A recent survey of the world’s 80 largest insurers done by the Asset Owners Disclosure Project found only one-third “can say their approach to investing is climate-aware.” And 43 percent of the “laggards” named by the survey—that is, insurers with limited or no consideration of financial risks created by climate change—are based in the US, including such companies as Allstate, Prudential, and New York Life.
“They’re probably not taking these risks seriously enough because they see them as long-term,” said O’Sullivan from ShareAction, which manages the AODP. “They think they have more time, but they don’t.”
Observers warn that this confidence may be based on faulty assumptions similar to those that caused the financial world to be blindsided by PG&E’s collapse. “The potential for physical climate risks may change in non-linear ways, such as a coincidence of previous un-correlated events, resulting in unexpectedly high claims burdens,” observes a 2018 report from the International Association of Insurance Supervisors. “Uninsured losses arising from physical risks may have cascading impacts across the financial system, including on investment companies and banks.”
There appears to be a growing realization in some financial circles that time is quickly ticking down.
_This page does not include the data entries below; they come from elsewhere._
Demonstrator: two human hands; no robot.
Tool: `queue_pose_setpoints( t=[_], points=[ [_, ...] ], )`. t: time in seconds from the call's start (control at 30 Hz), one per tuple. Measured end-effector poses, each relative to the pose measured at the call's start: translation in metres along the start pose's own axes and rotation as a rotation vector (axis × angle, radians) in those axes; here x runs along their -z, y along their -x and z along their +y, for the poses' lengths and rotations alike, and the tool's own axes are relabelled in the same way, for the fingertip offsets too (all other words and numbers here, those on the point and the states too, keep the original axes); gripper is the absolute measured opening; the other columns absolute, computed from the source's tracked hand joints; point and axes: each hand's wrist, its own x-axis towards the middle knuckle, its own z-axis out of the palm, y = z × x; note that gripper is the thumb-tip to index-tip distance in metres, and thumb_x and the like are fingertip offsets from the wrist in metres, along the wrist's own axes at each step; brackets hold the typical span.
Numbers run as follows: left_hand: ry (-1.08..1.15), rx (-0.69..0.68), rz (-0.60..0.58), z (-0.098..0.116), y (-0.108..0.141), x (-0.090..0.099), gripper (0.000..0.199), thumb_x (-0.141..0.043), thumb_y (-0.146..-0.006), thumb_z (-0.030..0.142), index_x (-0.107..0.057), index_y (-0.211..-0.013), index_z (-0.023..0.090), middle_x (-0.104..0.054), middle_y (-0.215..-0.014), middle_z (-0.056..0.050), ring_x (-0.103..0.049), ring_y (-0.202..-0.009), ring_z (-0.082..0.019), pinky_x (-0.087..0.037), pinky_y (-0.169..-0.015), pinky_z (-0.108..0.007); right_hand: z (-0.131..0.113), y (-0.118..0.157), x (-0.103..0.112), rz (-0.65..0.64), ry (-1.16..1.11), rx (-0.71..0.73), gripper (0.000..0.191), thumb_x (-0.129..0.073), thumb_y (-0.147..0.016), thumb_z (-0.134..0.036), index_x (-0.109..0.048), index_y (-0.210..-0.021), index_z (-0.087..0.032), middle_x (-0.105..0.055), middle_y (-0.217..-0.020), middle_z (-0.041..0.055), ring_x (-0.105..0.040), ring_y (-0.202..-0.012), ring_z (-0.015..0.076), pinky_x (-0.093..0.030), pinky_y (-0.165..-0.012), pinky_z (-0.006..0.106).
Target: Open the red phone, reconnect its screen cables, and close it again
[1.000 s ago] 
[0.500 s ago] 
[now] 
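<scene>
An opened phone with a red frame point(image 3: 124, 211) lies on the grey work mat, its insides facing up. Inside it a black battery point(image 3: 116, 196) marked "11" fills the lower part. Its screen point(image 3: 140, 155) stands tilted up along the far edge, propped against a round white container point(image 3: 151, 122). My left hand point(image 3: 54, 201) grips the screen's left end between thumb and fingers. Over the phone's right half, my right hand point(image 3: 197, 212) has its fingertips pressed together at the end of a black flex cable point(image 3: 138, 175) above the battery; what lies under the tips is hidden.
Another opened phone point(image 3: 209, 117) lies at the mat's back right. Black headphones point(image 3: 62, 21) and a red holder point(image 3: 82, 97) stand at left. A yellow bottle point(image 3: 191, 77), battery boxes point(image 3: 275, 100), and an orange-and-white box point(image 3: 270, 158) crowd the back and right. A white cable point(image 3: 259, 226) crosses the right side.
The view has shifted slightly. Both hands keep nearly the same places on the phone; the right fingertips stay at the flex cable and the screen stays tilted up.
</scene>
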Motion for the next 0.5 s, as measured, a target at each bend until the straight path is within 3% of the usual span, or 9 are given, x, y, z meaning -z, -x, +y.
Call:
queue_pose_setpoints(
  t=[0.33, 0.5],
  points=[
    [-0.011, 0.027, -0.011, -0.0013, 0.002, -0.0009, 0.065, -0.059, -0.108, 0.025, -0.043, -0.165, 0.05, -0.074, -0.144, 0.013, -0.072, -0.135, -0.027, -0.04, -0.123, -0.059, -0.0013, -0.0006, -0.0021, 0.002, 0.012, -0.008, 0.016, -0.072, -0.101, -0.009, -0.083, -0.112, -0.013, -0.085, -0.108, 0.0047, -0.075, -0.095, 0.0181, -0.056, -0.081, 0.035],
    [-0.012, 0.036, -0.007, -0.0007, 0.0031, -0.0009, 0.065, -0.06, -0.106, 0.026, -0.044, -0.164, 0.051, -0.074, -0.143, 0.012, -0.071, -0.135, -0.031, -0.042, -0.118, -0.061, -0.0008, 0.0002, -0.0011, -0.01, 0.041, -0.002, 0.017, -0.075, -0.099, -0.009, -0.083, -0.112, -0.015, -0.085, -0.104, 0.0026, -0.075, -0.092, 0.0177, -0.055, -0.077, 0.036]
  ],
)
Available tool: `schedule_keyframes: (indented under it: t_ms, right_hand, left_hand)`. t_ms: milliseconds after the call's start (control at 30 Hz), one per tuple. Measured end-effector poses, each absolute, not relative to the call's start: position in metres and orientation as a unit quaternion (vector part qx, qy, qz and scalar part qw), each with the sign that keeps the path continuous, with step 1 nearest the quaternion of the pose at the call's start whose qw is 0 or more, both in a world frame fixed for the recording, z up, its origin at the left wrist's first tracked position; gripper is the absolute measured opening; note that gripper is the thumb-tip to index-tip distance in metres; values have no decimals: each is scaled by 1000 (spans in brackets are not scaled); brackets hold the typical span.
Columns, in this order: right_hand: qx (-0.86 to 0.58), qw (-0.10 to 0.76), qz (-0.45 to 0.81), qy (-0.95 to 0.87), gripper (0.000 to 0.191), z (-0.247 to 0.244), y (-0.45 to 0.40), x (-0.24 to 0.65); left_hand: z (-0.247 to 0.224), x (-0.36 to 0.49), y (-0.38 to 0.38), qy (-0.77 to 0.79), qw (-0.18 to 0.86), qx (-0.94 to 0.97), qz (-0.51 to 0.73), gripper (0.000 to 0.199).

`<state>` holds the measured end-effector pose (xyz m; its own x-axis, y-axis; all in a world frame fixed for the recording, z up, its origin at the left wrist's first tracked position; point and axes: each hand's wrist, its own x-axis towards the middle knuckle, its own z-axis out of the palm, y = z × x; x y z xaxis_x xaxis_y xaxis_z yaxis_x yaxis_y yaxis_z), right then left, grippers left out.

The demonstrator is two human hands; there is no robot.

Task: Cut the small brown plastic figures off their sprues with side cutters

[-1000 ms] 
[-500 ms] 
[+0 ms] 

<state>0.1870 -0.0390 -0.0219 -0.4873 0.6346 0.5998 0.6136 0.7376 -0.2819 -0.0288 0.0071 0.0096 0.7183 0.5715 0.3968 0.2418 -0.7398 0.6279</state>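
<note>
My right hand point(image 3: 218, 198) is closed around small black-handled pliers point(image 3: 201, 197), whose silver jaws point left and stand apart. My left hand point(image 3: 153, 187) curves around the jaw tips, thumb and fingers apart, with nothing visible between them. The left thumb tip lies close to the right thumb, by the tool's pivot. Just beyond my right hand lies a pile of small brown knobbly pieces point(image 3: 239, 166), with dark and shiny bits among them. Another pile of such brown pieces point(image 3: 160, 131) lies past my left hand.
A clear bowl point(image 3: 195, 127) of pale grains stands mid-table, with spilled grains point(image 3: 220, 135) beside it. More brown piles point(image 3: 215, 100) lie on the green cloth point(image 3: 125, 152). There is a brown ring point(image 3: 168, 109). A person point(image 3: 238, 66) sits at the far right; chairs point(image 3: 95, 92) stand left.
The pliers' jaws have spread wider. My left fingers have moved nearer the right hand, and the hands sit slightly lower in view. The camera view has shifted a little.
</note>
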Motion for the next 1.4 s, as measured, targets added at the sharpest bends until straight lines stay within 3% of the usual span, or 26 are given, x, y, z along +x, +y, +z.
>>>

In mid-January, a review of risks to the global economy put out by the World Economic Forum named “extreme weather” linked to climate change as the number-one threat. “Is the world sleepwalking into a crisis?” the report asked. Hinckley agrees the risk of enormous and long-lasting financial damage from climate change is real. “If you start to see enough pressure in the system,” he said, whether from climate-related calamities or a loss of investor confidence that comes with them. “At some point you slide past the place where your economy is growing to one where it’s retracting. We try to avoid that.”